Go through the material and copy every line in which "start" appears.
━━━━━ Task material ━━━━━
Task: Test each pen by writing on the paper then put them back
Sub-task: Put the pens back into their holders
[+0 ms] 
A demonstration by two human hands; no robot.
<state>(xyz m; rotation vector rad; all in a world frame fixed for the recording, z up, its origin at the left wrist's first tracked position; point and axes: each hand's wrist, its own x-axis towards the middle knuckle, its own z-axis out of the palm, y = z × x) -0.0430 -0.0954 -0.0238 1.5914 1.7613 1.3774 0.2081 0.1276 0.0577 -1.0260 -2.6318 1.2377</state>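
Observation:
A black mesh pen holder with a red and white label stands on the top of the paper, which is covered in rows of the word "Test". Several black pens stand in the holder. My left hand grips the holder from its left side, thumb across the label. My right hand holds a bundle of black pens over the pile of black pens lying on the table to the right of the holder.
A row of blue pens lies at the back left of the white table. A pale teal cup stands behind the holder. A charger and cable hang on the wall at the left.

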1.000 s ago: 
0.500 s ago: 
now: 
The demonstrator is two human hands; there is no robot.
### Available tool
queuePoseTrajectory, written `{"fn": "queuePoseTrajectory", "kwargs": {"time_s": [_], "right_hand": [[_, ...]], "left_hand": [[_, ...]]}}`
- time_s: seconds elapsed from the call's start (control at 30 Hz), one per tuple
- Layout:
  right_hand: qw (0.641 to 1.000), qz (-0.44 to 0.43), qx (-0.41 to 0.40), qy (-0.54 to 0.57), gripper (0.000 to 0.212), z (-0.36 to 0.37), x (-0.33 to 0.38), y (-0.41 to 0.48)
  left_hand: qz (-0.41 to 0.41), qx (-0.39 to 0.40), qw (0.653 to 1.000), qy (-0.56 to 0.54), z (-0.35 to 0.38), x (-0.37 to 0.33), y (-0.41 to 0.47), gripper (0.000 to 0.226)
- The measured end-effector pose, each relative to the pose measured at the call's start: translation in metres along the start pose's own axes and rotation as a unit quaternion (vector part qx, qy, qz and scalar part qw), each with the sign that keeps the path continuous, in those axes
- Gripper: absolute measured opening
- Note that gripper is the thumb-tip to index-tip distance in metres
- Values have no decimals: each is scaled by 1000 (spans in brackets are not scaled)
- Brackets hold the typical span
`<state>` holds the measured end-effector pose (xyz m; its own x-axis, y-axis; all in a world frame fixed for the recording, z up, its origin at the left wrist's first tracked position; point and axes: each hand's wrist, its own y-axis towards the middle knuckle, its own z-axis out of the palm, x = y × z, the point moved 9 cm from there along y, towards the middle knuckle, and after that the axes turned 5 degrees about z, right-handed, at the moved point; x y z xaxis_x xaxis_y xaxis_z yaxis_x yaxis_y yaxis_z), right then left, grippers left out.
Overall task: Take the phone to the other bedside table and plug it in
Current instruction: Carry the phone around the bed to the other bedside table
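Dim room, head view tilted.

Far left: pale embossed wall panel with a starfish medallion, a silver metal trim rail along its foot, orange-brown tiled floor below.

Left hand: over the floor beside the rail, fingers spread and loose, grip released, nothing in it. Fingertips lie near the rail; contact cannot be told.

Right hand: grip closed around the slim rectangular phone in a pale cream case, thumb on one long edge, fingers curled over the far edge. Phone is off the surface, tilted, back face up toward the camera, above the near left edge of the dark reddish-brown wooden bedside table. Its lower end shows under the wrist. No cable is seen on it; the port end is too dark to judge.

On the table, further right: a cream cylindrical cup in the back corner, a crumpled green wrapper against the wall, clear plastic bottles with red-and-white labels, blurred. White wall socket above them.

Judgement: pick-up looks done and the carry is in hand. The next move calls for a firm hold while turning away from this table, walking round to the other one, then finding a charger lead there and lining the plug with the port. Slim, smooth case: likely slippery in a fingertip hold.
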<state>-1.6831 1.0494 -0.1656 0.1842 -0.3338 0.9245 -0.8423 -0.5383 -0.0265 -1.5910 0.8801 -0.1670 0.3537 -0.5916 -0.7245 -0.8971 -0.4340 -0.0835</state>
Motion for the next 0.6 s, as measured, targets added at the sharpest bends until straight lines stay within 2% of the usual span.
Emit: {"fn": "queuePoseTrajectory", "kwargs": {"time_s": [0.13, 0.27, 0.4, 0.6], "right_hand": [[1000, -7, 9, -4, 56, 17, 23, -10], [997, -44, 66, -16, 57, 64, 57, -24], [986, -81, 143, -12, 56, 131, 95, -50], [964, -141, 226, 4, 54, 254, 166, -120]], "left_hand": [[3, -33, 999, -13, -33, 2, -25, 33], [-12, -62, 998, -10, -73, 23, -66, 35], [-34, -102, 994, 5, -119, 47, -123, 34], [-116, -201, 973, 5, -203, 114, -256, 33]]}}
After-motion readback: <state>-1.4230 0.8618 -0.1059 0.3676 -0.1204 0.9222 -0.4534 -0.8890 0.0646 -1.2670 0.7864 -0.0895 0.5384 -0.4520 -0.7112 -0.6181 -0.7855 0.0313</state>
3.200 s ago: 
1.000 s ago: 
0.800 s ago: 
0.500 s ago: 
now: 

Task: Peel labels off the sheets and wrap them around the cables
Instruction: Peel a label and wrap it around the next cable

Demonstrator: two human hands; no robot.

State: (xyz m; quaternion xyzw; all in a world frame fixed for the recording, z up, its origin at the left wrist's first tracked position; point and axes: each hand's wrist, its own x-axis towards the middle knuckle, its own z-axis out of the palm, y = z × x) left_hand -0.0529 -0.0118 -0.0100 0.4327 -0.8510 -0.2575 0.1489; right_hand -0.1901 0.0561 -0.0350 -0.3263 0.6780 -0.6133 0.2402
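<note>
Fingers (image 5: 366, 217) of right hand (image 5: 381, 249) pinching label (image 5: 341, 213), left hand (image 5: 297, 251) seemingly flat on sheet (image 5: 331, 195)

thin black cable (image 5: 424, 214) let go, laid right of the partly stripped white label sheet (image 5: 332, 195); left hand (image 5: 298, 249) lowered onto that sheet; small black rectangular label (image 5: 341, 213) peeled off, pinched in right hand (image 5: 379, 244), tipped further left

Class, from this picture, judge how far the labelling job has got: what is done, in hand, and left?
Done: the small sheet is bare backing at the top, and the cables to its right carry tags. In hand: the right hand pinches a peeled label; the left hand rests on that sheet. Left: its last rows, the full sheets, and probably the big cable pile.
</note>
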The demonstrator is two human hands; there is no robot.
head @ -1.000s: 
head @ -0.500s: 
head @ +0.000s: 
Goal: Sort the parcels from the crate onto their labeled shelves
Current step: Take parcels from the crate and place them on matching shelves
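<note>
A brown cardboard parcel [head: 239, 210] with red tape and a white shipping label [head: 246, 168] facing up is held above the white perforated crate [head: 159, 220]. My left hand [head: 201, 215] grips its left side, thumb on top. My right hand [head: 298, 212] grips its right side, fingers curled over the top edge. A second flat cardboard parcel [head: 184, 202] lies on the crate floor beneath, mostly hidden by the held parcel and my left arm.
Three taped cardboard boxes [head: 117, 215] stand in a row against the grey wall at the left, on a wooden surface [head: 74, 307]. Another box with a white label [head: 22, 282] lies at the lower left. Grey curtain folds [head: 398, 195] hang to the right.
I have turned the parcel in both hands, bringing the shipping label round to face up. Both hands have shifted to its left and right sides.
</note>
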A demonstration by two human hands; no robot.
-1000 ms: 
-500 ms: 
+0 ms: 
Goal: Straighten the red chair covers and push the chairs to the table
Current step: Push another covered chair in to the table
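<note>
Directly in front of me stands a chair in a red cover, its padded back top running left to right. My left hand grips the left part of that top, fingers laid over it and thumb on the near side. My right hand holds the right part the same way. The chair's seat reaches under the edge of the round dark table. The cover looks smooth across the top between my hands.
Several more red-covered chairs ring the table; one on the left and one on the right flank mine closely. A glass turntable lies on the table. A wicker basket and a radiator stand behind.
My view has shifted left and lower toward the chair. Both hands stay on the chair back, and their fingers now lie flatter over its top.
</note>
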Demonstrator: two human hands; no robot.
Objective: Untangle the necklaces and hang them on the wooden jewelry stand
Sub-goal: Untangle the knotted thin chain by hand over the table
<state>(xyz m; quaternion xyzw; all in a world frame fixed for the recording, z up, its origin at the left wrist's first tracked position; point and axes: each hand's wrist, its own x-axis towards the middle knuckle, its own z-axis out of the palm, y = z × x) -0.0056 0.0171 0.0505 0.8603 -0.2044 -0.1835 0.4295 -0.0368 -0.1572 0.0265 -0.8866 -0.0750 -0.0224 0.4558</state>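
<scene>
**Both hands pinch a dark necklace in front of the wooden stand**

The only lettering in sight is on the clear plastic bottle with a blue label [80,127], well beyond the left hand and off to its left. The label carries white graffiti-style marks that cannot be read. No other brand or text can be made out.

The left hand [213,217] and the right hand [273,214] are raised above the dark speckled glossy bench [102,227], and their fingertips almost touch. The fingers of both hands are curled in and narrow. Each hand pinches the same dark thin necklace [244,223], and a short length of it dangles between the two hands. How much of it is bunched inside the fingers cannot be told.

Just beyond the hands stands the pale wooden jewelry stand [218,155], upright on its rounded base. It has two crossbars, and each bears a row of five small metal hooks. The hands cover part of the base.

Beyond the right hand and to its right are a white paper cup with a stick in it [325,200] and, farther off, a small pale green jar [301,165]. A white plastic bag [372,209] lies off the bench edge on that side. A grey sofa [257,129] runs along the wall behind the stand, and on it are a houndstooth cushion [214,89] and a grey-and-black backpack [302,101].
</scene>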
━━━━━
__Expected output__
- time_s: seconds elapsed from the call's start (control at 30 Hz), one per tuple
- The measured end-effector pose, each relative to the pose measured at the call's start: translation in metres along the start pose's own axes and rotation as a unit quaternion (vector part qx, qy, qz and scalar part qw), each with the sign that keeps the path continuous, in those axes

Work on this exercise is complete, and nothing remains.